Les dirigeants des pays d’Afrique australe et de l’Afrique de l’Est (SADC-EAC) ont nommé mardi 25 février trois anciens pour faciliter le processus de paix dans l’Est de la RDC, où la situation sécuritaire continue de préoccuper.
Dans un communiqué publié, la Communauté de développement de l’Afrique australe (SADC) et la Communauté d’Afrique de l’Est (EAC) ont nommé un dirigeant du Kenya, de l’Éthiopie et du Nigeria. Objectif ? Ils seront de médiateurs pour le retour de la paix dans cette partie de la RDC.
« Uhuru Kenyatta, ancien président du Kenya, Olusegun Obasanjo, ancien président du Nigeria et Hailemariam Desalegn, ancien premier ministre d’Ethiopie, sont nommés facilitateurs du processus de paix de l’EAC-SADC dans l’est de la RDC », ont annoncé les deux blocs dans un communiqué conjoint.
En fait, ils auront notamment pour objectifs « un cessez-le-feu immédiat et inconditionnel, l’accès de l’aide humanitaire et la sécurisation de l’aéroport de Goma, la grande ville de l’Est congolais ». Les deux blocs précisent également qu’ils organiseront une rencontre vendredi pour travailler sur les détails du cessez-le-feu.
Dans l’Est de la RDC, les rebelles du M23, soutenus par le Rwanda, ont pris le contrôle de Bukavu, capitale provinciale du Sud-Kivu, il y a un peu plus d’une semaine. C’était après s’être emparé le mois dernier de la ville de Goma, la capitale du Nord-Kivu et la principale ville de l’est du pays.
Kinshasa accuse Kigali de vouloir contrôler l’exploitation et le commerce de minerais dont le sous-sol de l’est de la RDC est riche utilisé notamment dans les batteries et les équipements électroniques.
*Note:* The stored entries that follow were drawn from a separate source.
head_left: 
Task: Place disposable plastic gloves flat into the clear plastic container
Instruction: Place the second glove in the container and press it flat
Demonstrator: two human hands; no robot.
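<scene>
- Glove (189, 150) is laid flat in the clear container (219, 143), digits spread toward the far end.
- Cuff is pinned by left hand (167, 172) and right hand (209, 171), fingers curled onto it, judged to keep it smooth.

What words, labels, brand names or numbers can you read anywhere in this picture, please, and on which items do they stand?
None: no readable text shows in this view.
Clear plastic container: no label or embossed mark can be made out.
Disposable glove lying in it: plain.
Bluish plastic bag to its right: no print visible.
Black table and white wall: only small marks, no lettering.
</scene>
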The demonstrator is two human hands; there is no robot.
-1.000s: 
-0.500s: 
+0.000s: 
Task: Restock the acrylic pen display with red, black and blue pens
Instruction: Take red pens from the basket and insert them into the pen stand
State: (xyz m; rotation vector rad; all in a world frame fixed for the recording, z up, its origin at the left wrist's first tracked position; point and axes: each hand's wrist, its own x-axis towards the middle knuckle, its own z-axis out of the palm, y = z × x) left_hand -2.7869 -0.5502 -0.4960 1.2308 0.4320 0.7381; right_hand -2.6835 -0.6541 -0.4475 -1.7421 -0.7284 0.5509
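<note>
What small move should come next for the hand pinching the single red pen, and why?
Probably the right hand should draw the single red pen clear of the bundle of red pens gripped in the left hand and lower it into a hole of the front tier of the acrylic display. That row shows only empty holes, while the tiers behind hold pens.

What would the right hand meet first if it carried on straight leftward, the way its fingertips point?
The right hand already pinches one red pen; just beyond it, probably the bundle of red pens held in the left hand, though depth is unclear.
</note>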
Dans une résolution adoptée à l’unanimité vendredi, le Conseil de sécurité de l’ONU a condamné pour la première fois nommément le Rwanda, dont 4.000 soldats appuient le M23, selon des experts des Nations unies. Début février, la SADC) et la Communauté d’Afrique de l’Est (EAC) s’étaient réunies en sommet, appelant à un cessez-le-feu immédiat dans l’est de la RDC, où le conflit s’est intensifié ces dernières semaines.
Les deux entités s’étaient mises d’accord lors de leur sommet début février pour fusionner les processus de paix dits de Luanda et de Nairobi. Pour l’heure, les combats se poursuivent.